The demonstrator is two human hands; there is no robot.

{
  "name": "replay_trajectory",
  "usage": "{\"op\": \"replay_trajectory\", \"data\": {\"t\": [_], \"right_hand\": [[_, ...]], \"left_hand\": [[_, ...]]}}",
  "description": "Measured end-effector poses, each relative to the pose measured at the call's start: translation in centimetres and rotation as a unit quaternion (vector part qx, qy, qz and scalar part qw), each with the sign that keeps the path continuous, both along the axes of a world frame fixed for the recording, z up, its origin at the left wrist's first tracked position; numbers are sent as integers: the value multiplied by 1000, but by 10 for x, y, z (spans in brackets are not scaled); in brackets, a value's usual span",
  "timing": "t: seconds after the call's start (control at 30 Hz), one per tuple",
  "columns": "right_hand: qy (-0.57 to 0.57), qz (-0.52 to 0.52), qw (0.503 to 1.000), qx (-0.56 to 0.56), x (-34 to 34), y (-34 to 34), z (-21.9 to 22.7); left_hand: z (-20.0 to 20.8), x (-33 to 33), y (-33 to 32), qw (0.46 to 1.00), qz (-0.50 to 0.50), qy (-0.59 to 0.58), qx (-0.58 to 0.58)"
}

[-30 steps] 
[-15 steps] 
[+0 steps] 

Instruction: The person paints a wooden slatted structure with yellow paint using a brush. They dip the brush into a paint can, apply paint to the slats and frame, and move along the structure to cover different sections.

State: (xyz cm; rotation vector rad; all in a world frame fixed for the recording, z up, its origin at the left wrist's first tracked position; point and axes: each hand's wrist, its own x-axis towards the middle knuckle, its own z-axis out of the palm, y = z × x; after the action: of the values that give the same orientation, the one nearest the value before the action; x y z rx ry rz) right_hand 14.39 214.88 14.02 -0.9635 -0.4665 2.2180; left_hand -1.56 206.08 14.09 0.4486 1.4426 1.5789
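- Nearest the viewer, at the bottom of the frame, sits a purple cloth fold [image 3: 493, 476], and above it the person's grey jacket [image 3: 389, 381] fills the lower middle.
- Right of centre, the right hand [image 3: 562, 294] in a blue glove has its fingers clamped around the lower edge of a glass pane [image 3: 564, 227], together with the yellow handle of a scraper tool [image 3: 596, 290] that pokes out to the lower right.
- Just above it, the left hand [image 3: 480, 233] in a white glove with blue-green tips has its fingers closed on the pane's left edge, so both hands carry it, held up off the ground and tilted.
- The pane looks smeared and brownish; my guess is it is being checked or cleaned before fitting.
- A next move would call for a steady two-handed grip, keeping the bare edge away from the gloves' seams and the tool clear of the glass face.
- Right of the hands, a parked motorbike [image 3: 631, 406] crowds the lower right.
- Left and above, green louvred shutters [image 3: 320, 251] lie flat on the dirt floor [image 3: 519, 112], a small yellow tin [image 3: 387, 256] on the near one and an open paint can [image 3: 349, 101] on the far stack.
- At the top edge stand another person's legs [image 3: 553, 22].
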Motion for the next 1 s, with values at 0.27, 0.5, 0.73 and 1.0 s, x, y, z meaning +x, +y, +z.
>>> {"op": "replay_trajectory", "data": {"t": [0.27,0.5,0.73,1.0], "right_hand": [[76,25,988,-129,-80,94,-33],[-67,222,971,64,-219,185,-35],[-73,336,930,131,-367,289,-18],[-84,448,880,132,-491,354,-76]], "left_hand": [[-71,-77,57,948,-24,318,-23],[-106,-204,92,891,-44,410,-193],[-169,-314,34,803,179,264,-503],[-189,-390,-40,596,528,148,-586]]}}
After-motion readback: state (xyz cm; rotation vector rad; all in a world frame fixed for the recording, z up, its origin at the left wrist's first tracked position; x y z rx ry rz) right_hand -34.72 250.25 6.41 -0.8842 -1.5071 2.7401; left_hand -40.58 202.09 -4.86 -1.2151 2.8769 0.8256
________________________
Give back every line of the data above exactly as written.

The demonstrator is two human hands; there is no robot.

{
  "name": "replay_trajectory",
  "usage": "{\"op\": \"replay_trajectory\", \"data\": {\"t\": [_], \"right_hand\": [[_, ...]], \"left_hand\": [[_, ...]]}}",
  "description": "Measured end-effector poses, each relative to the pose measured at the call's start: translation in centimetres and rotation as a unit quaternion (vector part qx, qy, qz and scalar part qw), each with the sign that keeps the path continuous, both along the axes of a world frame fixed for the recording, z up, its origin at the left wrist's first tracked position; numbers are sent as integers: the value multiplied by 1000, but by 10 for x, y, z (spans in brackets are not scaled); in brackets, a value's usual span",
  "timing": "t: seconds after the call's start (control at 30 Hz), one per tuple",
  "columns": "right_hand: qy (-0.57 to 0.57), qz (-0.52 to 0.52), qw (0.503 to 1.000), qx (-0.56 to 0.56), x (-34 to 34), y (-34 to 34), z (-21.9 to 22.7); left_hand: z (-20.0 to 20.8), x (-33 to 33), y (-33 to 32), qw (0.46 to 1.00), qz (-0.50 to 0.50), qy (-0.59 to 0.58), qx (-0.58 to 0.58)"
}

[-30 steps] 
[-15 steps] 
[+0 steps] 

Instruction: The person paints a wooden slatted structure with yellow paint using a brush. They dip the brush into a paint can, apply paint to the slats and frame, and move along the structure to cover different sections.

State: (xyz cm; rotation vector rad; all in a world frame fixed for the recording, z up, its origin at the left wrist's first tracked position; point and axes: each hand's wrist, its own x-axis towards the middle knuckle, its own z-axis out of the palm, y = z × x; after the action: of the values that give the same orientation, the one nearest the value before the action; x y z rx ry rz) right_hand 14.39 214.88 14.02 -0.9635 -0.4665 2.2180; left_hand -1.56 206.08 14.09 0.4486 1.4426 1.5789
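- Nearest the viewer, at the bottom of the frame, sits a purple cloth fold [image 3: 493, 476], and above it the person's grey jacket [image 3: 389, 381] fills the lower middle.
- Right of centre, the right hand [image 3: 562, 294] in a blue glove has its fingers clamped around the lower edge of a glass pane [image 3: 564, 227], together with the yellow handle of a scraper tool [image 3: 596, 290] that pokes out to the lower right.
- Just above it, the left hand [image 3: 480, 233] in a white glove with blue-green tips has its fingers closed on the pane's left edge, so both hands carry it, held up off the ground and tilted.
- The pane looks smeared and brownish; my guess is it is being checked or cleaned before fitting.
- A next move would call for a steady two-handed grip, keeping the bare edge away from the gloves' seams and the tool clear of the glass face.
- Right of the hands, a parked motorbike [image 3: 631, 406] crowds the lower right.
- Left and above, green louvred shutters [image 3: 320, 251] lie flat on the dirt floor [image 3: 519, 112], a small yellow tin [image 3: 387, 256] on the near one and an open paint can [image 3: 349, 101] on the far stack.
- At the top edge stand another person's legs [image 3: 553, 22].
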Motion for the next 1 s, with values at 0.27, 0.5, 0.73 and 1.0 s, x, y, z meaning +x, +y, +z.
>>> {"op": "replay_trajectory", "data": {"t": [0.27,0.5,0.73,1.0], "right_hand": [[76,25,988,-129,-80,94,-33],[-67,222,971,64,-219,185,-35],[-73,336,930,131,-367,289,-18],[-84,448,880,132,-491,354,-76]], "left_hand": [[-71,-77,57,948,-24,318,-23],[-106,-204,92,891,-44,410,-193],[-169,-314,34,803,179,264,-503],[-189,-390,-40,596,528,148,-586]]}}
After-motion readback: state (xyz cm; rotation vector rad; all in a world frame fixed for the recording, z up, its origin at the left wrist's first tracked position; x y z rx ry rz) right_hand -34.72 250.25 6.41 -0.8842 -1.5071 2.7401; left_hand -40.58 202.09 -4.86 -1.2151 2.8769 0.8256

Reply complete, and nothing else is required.